19 réflexions sur « Signy l’Abbaye : c’est fini … »

  1. Bon retour au village. Désolé de ne pas avoir pu vous suivre ces dernières semaines et de ne pas être allé vous rejoindre à charleville, mais des raisons personnelles m’ont éloignées du blog. Bisous.

  2. Bon ben… c’était bien… Nous aussi on a retrouvé notre routine, mais sur internet : spams, factures en ligne, rappel de la bibliothèque, amis facebook inconnus, pétitions bidons, presse people débile…
    De mémoire, je crois que je faisais partie des 49 prétentieux qui rêvaient de partir avec vous. Aujourd’hui je fais partie des 85 envieux qui rêvent d’avoir votre pêche, votre humour, votre goût de la simplicité, votre force de couple…
    Bon courage pour lutter contre ce sentiment de vide qui vous rince la boite crânienne, vous contrarie la cavité abdominale, vous coupe les genoux, vous abaisse les épaules au niveau des pectoraux, vous presse les tempes, vous voile les yeux, vous affaisse les joues, vous défrise le cuir chevelu, vous cloue le bec, vous liquéfie les seins et vous rend tellement couillon !!!
    Tant pis pour vous, vous l’avez bien cherché !
    je penserai à vous lundi…

    1. Dommage que ça s’arrête, tes commentaires étaient de plus en plus inspirés ! En tout cas, merci à vous pour ce soutien constant, ce regard qu’on sentait toujours au dessus de notre épaule… Vous faites parti de ce périple à part entière. Bravo à vous.

  3. Salut!
    Oui c’est vrai qu’elle est barbante cette vie, ces petits soucis insignifiants et pour lesquels on se bouffe pourtant la vie: boucler les fins de mois, tenir sa maison, gérer les conflits au travail… Mais elle est aussi faite de petits bonheurs, les potes, la famille… Oui, c’est différent, et je peux presque ressentir le vide pour vous, d’ailleurs la semaine dernière je me suis réveillée un matin, paniquée, me demandant ce que je foutais bordel, à laisser filer la vie comme ça sans la vivre vraiment, et puis après avoir bu mon café je me suis souvenue… Les p’tits bonheurs, la famille… ça console, en attendant d’avoir l’occasion de vivre une aventure exceptionnelle comme celle que vous venez de vivre. Alors je penserai très fort à vous deux demain, et on se voit bientôt! Allez, courage, vous êtes les Terrailleurs bordel! 😉

  4. :p Si non on peut vous prêter vot’ nièce si vous rigolez pas assez, avec elle c’est spectacle assuré, elle est du genre implacable comme anti-dépresseur!
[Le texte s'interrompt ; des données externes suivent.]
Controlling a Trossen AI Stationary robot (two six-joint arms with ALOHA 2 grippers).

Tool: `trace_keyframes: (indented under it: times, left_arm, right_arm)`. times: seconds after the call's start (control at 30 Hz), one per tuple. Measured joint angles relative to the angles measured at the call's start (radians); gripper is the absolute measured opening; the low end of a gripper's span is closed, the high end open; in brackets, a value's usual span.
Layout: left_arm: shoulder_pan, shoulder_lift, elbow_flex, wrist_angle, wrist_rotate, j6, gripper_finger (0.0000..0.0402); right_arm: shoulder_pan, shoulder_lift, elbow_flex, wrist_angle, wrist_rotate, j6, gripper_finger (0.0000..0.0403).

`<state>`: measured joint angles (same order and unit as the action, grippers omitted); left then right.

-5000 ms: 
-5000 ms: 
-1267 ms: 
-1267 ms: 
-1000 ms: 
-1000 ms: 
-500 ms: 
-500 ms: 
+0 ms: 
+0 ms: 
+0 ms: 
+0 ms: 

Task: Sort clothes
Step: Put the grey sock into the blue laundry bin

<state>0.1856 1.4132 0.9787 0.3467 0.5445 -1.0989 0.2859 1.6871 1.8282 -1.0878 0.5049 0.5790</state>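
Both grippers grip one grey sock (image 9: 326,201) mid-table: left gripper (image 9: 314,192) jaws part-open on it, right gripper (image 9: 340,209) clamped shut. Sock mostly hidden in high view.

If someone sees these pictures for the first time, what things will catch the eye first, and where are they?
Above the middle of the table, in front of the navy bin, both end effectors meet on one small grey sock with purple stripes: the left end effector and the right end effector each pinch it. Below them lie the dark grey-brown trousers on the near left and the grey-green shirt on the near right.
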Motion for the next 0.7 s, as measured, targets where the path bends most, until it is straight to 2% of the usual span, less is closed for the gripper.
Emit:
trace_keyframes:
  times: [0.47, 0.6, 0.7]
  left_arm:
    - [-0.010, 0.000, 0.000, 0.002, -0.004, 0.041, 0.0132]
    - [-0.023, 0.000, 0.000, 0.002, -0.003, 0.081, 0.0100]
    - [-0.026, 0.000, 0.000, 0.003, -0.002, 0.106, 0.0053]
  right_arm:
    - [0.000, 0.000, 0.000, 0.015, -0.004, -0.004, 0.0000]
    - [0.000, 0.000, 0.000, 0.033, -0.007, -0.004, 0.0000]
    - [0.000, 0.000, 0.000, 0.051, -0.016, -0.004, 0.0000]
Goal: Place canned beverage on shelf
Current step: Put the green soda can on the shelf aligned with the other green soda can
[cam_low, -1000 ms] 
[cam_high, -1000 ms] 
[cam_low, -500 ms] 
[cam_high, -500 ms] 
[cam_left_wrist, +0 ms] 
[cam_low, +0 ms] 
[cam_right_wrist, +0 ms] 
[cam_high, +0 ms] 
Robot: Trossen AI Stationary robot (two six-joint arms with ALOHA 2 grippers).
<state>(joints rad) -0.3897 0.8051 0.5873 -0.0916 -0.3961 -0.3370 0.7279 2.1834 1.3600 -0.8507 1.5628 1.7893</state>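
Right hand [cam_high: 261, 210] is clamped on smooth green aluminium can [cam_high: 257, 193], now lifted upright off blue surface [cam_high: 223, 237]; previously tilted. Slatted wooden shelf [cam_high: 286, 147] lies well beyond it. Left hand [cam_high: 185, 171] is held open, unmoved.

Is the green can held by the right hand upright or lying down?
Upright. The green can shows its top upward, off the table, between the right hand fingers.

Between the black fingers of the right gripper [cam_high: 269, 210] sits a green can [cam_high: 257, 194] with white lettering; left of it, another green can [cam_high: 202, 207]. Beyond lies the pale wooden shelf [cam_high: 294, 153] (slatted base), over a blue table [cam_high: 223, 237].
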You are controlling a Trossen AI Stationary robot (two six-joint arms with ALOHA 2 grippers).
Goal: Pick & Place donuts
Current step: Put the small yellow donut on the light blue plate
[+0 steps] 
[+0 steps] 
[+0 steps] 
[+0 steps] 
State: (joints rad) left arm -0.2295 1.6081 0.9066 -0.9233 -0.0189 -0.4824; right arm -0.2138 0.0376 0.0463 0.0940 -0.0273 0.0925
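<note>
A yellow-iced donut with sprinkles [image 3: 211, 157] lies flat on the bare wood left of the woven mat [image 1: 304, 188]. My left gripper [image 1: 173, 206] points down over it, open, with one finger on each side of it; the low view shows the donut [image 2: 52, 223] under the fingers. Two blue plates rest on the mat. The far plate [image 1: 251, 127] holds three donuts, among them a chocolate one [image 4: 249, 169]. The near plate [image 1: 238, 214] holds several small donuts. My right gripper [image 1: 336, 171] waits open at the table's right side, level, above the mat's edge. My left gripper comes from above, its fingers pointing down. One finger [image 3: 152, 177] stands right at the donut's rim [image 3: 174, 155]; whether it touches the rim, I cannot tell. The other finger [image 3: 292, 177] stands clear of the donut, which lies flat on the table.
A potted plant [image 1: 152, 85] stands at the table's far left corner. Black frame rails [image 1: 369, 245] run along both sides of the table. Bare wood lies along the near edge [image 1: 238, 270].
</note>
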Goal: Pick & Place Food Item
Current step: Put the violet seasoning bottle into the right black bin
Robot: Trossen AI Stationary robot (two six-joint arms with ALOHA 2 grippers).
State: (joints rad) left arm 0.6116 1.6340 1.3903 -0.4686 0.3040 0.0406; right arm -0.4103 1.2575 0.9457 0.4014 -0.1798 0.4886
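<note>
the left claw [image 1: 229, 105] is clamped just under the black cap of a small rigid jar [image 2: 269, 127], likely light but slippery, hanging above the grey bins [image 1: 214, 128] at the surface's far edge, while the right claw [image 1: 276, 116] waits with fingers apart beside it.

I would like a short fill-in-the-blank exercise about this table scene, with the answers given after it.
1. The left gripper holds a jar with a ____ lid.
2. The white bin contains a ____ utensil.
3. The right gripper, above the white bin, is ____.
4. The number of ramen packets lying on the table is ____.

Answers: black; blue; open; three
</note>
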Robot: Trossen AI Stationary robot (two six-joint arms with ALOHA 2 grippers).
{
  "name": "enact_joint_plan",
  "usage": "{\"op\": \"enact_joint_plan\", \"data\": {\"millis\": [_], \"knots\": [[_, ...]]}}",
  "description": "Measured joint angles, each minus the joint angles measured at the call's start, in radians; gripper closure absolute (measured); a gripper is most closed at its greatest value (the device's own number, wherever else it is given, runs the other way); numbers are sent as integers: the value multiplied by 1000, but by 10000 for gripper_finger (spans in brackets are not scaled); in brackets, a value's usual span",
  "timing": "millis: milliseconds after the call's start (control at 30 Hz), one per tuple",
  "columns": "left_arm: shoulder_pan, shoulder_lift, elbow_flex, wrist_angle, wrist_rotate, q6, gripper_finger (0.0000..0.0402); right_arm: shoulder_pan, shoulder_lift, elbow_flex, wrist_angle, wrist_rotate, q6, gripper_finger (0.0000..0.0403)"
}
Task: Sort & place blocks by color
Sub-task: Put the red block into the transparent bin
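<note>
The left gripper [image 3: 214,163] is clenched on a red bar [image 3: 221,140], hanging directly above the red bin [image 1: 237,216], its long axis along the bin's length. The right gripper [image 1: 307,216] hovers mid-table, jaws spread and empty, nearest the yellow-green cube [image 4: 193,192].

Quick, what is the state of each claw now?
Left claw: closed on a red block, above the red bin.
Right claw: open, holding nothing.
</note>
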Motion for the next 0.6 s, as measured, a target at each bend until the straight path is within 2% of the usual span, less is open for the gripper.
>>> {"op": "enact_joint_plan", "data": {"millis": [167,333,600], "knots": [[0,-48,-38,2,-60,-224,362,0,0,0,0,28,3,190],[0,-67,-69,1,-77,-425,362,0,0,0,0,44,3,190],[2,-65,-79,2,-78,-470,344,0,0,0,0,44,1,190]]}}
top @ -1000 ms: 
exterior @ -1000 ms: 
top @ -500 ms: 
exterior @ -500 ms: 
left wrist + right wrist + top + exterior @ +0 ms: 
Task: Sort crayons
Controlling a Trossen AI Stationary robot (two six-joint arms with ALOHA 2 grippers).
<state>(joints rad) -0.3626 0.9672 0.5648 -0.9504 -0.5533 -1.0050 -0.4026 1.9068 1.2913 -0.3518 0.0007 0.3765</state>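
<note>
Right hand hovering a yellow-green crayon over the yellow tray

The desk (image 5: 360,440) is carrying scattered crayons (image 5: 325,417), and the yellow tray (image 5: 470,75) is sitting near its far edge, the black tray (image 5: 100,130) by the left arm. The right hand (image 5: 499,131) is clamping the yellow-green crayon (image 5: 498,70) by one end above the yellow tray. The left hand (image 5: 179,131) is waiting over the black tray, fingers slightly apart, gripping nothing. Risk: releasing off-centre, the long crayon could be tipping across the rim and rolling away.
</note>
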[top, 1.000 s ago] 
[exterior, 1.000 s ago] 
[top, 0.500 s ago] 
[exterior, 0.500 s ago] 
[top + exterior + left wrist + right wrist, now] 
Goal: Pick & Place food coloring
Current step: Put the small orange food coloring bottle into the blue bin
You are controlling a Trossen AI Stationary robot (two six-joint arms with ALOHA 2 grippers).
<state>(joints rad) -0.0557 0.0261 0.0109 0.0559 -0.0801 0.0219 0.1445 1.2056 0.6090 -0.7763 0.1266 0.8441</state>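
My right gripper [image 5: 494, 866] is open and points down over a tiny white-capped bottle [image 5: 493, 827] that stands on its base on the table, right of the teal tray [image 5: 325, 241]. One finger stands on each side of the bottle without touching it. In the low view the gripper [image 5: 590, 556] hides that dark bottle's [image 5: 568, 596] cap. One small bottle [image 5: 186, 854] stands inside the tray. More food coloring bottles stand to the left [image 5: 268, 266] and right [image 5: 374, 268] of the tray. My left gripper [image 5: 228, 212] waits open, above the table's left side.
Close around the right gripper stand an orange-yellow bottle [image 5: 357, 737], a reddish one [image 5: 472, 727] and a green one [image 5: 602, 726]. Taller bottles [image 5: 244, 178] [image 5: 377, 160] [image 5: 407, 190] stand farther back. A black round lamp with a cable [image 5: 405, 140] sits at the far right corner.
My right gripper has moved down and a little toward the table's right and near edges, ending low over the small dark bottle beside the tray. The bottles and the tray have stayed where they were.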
  5. Y’en a qui rentrent, y’en a qui partent. On se croise, ou pas, on se suit ou on se précède par blogs interposés.
    Pas deux voyages pareils, pas deux rêves identiques, mais toujours une volonté de partir, de repartir, d’aller de l’avant, ailleurs.
    Bravo !
    Et pour tous ceux qui n’ont pas encore franchi le pas, n’attendez pas plus: C’est dans la tête que ça se passe, le reste suivra.
    Bonne route !!!

  6. oui! bon courage à vous pour la reprise! votre blog va me manquer car c’était merveilleux de partager vos aventures.J’ai bien aimé vos sentiments livrés comme cela, simplement, mais tellement vrais! et cet humour bien à vous.(je suis toujours étonnée de tes remarques parfois fracassantes Pierrot et j’aime ta façon d’écrire Béa) j’ai été contente de vous retrouver sur la route. cela faisait plaisir de voir votre mine joyeuse et étonnée.C’est une belle leçon de vie que vous venez de faire et que vous nous avez offerte.J’ai le sentiment de connaître ce que vous ressentez. il se passait la même chose pour moi quand j’étais enfant et que les grandes vacances se terminaient! la tristesse de la rentrée scolaire: c’était abominable! Que c’était difficile!et puis au bout de quelques temps, cela passait et je revoyais l’aventure…parce que c’est bien chacun qui fait son aventure. Alors…cela va passer…Bon courage pour apprécier encore les petites aventures journalières.Bien à vous amicalement.

  7. Merci, grâce à votre blog nous avons vécu (dans le confort) un peu de votre aventure, ce feuilleton va nous manqué
    merci de nous faire découvrir d’autres continents a travers vos magnifiques photos et aussi de nous donner l’envie de pédaler.